Two quirks catch first-time filers. The form has to be typed (handwriting gets rejected) and the SOS doesn't accept it by email. The statutory framework sits in Alabama's LLC act under sections 10A-5A-7.07 through 7.10, but the paperwork is simpler than the citations suggest. A dedicated Boost Suite guide on Alabama LLC reinstatement is in development and will walk through the back-owed BPT workflow with ALDOR step by step.
Alabama Form PPT and LLC Annual Filing Questions
Most owners end up with the same handful of follow-up questions after the 2024 reform. The answers below cover six high-frequency cases that the body sections don't deeply address.
Do single-member LLCs in Alabama file Form PPT?
Yes when there's a BPT obligation, but the deadline depends on the owner's federal tax classification. A disregarded SMLLC owned by an individual ties to the owner's Form 1040 deadline. A disregarded SMLLC owned by another entity ties to that entity's federal return. The $100 or less exemption still applies, so many small SMLLCs file nothing.
What happens if my Alabama LLC owes $100 or less in Business Privilege Tax?
No filing is required. Form PPT Part B, line 19 confirms that taxpayers whose calculated privilege tax is $100 or less don't have a filing requirement and shouldn't submit the return. Document your calculation in case ALDOR sends a delinquency notice in error.
What is the difference between Form PPT and Form BPT-IN?

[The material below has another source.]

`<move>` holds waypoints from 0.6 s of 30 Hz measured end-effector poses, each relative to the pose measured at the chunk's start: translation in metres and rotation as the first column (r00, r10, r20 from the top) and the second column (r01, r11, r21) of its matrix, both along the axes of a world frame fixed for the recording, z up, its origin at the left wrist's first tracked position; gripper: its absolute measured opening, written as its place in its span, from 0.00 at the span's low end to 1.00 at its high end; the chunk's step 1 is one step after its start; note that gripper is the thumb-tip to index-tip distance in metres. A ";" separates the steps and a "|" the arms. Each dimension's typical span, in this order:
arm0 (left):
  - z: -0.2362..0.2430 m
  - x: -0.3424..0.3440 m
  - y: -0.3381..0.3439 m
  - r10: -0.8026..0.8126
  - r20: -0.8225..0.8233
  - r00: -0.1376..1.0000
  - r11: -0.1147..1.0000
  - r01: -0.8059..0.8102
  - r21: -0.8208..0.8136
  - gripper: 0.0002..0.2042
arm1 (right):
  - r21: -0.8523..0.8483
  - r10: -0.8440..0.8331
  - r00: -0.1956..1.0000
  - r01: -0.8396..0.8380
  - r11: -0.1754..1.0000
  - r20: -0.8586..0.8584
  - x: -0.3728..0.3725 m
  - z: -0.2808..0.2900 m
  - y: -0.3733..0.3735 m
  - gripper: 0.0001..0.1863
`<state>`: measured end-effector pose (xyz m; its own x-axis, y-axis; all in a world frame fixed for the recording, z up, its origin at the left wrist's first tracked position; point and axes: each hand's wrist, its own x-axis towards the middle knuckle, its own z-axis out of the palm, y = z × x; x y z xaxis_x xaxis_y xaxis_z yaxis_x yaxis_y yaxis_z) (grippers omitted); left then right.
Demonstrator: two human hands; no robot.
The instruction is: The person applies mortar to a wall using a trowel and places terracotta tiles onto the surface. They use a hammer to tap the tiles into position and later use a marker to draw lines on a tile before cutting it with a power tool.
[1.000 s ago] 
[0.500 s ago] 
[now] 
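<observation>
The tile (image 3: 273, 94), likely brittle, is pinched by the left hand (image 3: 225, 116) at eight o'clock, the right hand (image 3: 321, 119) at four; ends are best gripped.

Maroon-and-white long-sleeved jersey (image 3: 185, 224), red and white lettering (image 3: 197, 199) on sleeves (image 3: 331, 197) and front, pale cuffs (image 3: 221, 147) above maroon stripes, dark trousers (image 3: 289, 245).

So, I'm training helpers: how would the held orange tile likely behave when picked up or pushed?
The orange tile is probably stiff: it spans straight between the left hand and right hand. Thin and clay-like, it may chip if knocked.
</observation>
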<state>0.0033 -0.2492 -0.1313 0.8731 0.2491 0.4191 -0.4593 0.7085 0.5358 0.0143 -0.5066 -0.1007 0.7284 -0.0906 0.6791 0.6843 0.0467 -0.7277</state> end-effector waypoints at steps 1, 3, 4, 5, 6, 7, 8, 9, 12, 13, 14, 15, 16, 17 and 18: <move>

Form BPT-IN is the Initial Business Privilege Tax Return, due within 2.5 months of LLC formation, qualification, or starting business in Alabama. Form PPT is the recurring annual filing for pass-through entities. New companies file BPT-IN once, then move to PPT for every subsequent taxable year.
Does a foreign LLC file Alabama Form PPT?
Yes, foreign LLCs registered with the Alabama Secretary of State fall under the same BPT framework, and the $100 exemption applies equally. Separate SOS fees of $150 for application and $150 for late filing apply on the entity-formation side, unrelated to Form PPT.
Do Alabama LLCs need a local business privilege license?
Yes, in most cases, but it's a separate obligation. Counties and municipalities issue local business privilege licenses that are distinct from ALDOR's state-level Business Privilege Tax. Confirm renewal requirements directly with the county probate office or the municipal business license office where your company operates.
How do I update my registered agent in Alabama if it's not on Form PPT?
File the Alabama Secretary of State's Registered Agent or Registered Office Change form through the SOS Business Downloads page. The change is independent of any tax filing. Many owners outsource this through a registered agent service to avoid missed mail and missed deadlines.